Give back the data in full, with every line exact.

---- Information supplied

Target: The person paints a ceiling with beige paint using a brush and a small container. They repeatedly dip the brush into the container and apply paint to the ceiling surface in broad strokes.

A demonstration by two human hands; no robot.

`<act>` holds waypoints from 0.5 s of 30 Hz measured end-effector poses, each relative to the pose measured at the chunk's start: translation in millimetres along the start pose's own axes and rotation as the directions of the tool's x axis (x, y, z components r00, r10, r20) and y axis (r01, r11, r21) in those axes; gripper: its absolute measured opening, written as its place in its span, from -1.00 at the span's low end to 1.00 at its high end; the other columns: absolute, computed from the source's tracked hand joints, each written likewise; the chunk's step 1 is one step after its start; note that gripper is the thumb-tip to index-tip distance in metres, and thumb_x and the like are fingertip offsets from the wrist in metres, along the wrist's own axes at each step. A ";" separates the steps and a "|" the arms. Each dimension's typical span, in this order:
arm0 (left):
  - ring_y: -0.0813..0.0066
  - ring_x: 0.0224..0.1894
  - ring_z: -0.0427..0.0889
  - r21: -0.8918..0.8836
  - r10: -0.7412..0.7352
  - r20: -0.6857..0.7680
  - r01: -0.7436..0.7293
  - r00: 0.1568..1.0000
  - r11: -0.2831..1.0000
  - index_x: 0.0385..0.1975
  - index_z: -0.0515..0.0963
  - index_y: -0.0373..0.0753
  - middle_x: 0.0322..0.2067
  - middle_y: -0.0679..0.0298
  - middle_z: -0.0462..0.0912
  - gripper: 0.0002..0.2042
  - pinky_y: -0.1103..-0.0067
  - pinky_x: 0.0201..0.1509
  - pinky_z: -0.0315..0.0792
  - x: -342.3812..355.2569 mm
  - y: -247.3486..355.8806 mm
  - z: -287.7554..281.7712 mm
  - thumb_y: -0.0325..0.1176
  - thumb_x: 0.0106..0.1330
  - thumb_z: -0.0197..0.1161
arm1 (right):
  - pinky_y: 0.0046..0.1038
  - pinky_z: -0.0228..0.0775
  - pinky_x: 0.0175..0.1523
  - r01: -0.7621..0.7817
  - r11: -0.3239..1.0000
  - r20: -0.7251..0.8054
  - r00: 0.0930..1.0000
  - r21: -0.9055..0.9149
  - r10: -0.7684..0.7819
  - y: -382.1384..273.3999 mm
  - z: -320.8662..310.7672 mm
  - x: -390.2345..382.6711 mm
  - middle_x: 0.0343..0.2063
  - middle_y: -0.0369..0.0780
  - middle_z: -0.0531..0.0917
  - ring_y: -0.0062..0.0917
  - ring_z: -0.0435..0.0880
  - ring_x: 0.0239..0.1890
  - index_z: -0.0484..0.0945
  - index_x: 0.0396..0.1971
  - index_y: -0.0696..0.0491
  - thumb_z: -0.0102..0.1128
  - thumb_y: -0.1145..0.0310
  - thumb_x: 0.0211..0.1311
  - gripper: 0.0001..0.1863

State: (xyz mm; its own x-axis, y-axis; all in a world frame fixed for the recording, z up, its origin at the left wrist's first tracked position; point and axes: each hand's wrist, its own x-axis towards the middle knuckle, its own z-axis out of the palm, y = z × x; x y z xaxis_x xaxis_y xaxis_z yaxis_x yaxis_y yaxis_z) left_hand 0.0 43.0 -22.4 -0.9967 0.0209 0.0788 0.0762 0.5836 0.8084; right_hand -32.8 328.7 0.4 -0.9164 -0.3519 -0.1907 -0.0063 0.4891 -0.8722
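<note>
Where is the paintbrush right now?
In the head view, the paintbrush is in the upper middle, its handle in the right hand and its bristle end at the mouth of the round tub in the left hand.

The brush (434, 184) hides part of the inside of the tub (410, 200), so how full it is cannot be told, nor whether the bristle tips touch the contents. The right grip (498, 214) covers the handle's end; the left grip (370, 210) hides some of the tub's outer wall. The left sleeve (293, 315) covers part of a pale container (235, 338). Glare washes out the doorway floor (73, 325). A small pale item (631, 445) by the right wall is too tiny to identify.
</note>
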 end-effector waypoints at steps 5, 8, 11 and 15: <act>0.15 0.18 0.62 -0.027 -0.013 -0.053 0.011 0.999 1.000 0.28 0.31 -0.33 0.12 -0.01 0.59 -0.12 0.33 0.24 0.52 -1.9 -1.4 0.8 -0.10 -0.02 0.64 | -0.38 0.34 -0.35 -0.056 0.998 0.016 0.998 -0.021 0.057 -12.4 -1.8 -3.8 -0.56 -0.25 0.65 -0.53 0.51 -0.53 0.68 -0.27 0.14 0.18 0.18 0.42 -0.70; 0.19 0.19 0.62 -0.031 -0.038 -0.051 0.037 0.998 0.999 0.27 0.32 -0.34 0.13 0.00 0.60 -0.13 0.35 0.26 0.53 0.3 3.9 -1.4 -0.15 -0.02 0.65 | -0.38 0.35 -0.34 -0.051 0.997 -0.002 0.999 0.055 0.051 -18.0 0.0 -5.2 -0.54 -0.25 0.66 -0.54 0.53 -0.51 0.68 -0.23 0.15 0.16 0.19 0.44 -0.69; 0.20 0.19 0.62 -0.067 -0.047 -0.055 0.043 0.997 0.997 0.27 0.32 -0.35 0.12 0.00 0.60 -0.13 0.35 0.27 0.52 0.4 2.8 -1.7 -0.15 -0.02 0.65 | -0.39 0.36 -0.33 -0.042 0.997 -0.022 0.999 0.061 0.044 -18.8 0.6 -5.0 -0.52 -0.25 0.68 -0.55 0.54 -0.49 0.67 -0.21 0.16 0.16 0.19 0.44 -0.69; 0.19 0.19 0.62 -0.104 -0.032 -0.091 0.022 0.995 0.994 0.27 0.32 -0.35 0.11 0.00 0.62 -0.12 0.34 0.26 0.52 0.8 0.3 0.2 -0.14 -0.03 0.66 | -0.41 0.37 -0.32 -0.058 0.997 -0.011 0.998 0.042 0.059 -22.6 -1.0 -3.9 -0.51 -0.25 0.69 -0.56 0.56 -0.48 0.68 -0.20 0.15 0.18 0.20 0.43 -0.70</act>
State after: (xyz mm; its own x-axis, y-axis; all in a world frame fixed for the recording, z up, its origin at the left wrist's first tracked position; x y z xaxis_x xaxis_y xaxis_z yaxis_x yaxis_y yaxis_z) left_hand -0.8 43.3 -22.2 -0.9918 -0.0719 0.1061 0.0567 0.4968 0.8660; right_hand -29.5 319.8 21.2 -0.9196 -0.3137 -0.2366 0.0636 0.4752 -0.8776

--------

§ Task answer
Target: The person paints a ceiling with beige paint using a brush and a small container. They repeatedly dip the brush into the container and apply paint to the ceiling surface in broad strokes.

A demonstration by two human hands; no robot.

`<act>` holds waypoints from 0.5 s of 30 Hz measured end-effector poses, each relative to the pose measured at the chunk's start: translation in millimetres along the start pose's own axes and rotation as the directions of the tool's x axis (x, y, z components r00, r10, r20) and y axis (r01, r11, r21) in those axes; gripper: its absolute measured opening, written as its place in its span, from -1.00 at the span's low end to 1.00 at its high end; the other columns: absolute, computed from the source's tracked hand joints, each written likewise; the chunk's step 1 is one step after its start; note that gripper is the thumb-tip to index-tip distance in metres, and thumb_x and the like are fingertip offsets from the wrist in metres, along the wrist's own axes at each step. A ";" separates the steps and a "|" the arms. Each dimension's typical span, in this order:
arm0 (left):
  - ring_y: -0.0813..0.0066
  - ring_x: 0.0224..0.1894
  - ring_z: -0.0427..0.0889
  - r21: -0.8918..0.8836
  - r10: -0.7412..0.7352
  - r20: -0.6857..0.7680
  - r01: -0.7436..0.7293
  - r00: 0.1568..1.0000
  - r11: -0.2831..1.0000
  - index_x: 0.0385..0.1975
  - index_z: -0.0515..0.0963
  - index_y: -0.0373..0.0753
  - middle_x: 0.0322..0.2067
  - middle_y: -0.0679..0.0298
  - middle_z: -0.0462..0.0912
  - gripper: 0.0002..0.2042
  - pinky_y: -0.1103..-0.0067
  - pinky_x: 0.0201..0.1509
  - pinky_z: -0.0315..0.0792
  - x: -342.3812..355.2569 mm
  - y: -247.3486..355.8806 mm
  - z: -287.7554..281.7712 mm
  - thumb_y: -0.0325..0.1176
  - thumb_x: 0.0106..0.1330
  - thumb_z: -0.0197..0.1161
arm1 (right):
  - pinky_y: 0.0046..0.1038
  - pinky_z: -0.0228..0.0775
  - pinky_x: 0.0175..0.1523
  - r01: -0.7621..0.7817
  - r11: -0.3239..1.0000
  - r20: -0.7251..0.8054
  - r00: 0.0930..1.0000
  - r21: -0.9055..0.9149
  - r10: -0.7684..0.7819
  - y: -382.1384..273.3999 mm
  - z: -320.8662..310.7672 mm
  - x: -390.2345..382.6711 mm
  - middle_x: 0.0343..0.2063
  - middle_y: -0.0369..0.0780
  - middle_z: -0.0531..0.0917
  - ring_y: -0.0062..0.0917
  - ring_z: -0.0435..0.0880
  - ring_x: 0.0239..0.1890
  - index_z: -0.0484..0.0945
  - index_x: 0.0396..0.1971
  - index_y: -0.0696..0.0491
  - thumb_z: -0.0102..0.1128
  - thumb_y: -0.1145..0.0310
  - thumb_x: 0.0211..0.1311
  - gripper: 0.0001..0.1863

State: (xyz mm; its own x-axis, y-axis; all in a world frame fixed for the recording, z up, its origin at the left wrist's first tracked position; point and axes: each hand's wrist, its own x-axis towards the middle knuckle, its own z-axis out of the palm, y = z × x; x y z xaxis_x xaxis_y xaxis_z yaxis_x yaxis_y yaxis_z) left_hand 0.0 43.0 -22.4 -0.9967 0.0209 0.0788 0.0762 0.5836 0.8084; right_hand -32.8 328.7 0.4 -0.9164 -0.3519 -0.1907 -0.0063 0.4891 -0.8722
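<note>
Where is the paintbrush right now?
In the head view, the paintbrush is in the upper middle, its handle in the right hand and its bristle end at the mouth of the round tub in the left hand.

The brush (434, 184) hides part of the inside of the tub (410, 200), so how full it is cannot be told, nor whether the bristle tips touch the contents. The right grip (498, 214) covers the handle's end; the left grip (370, 210) hides some of the tub's outer wall. The left sleeve (293, 315) covers part of a pale container (235, 338). Glare washes out the doorway floor (73, 325). A small pale item (631, 445) by the right wall is too tiny to identify.
</note>
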 end-effector waypoints at steps 5, 8, 11 and 15: <act>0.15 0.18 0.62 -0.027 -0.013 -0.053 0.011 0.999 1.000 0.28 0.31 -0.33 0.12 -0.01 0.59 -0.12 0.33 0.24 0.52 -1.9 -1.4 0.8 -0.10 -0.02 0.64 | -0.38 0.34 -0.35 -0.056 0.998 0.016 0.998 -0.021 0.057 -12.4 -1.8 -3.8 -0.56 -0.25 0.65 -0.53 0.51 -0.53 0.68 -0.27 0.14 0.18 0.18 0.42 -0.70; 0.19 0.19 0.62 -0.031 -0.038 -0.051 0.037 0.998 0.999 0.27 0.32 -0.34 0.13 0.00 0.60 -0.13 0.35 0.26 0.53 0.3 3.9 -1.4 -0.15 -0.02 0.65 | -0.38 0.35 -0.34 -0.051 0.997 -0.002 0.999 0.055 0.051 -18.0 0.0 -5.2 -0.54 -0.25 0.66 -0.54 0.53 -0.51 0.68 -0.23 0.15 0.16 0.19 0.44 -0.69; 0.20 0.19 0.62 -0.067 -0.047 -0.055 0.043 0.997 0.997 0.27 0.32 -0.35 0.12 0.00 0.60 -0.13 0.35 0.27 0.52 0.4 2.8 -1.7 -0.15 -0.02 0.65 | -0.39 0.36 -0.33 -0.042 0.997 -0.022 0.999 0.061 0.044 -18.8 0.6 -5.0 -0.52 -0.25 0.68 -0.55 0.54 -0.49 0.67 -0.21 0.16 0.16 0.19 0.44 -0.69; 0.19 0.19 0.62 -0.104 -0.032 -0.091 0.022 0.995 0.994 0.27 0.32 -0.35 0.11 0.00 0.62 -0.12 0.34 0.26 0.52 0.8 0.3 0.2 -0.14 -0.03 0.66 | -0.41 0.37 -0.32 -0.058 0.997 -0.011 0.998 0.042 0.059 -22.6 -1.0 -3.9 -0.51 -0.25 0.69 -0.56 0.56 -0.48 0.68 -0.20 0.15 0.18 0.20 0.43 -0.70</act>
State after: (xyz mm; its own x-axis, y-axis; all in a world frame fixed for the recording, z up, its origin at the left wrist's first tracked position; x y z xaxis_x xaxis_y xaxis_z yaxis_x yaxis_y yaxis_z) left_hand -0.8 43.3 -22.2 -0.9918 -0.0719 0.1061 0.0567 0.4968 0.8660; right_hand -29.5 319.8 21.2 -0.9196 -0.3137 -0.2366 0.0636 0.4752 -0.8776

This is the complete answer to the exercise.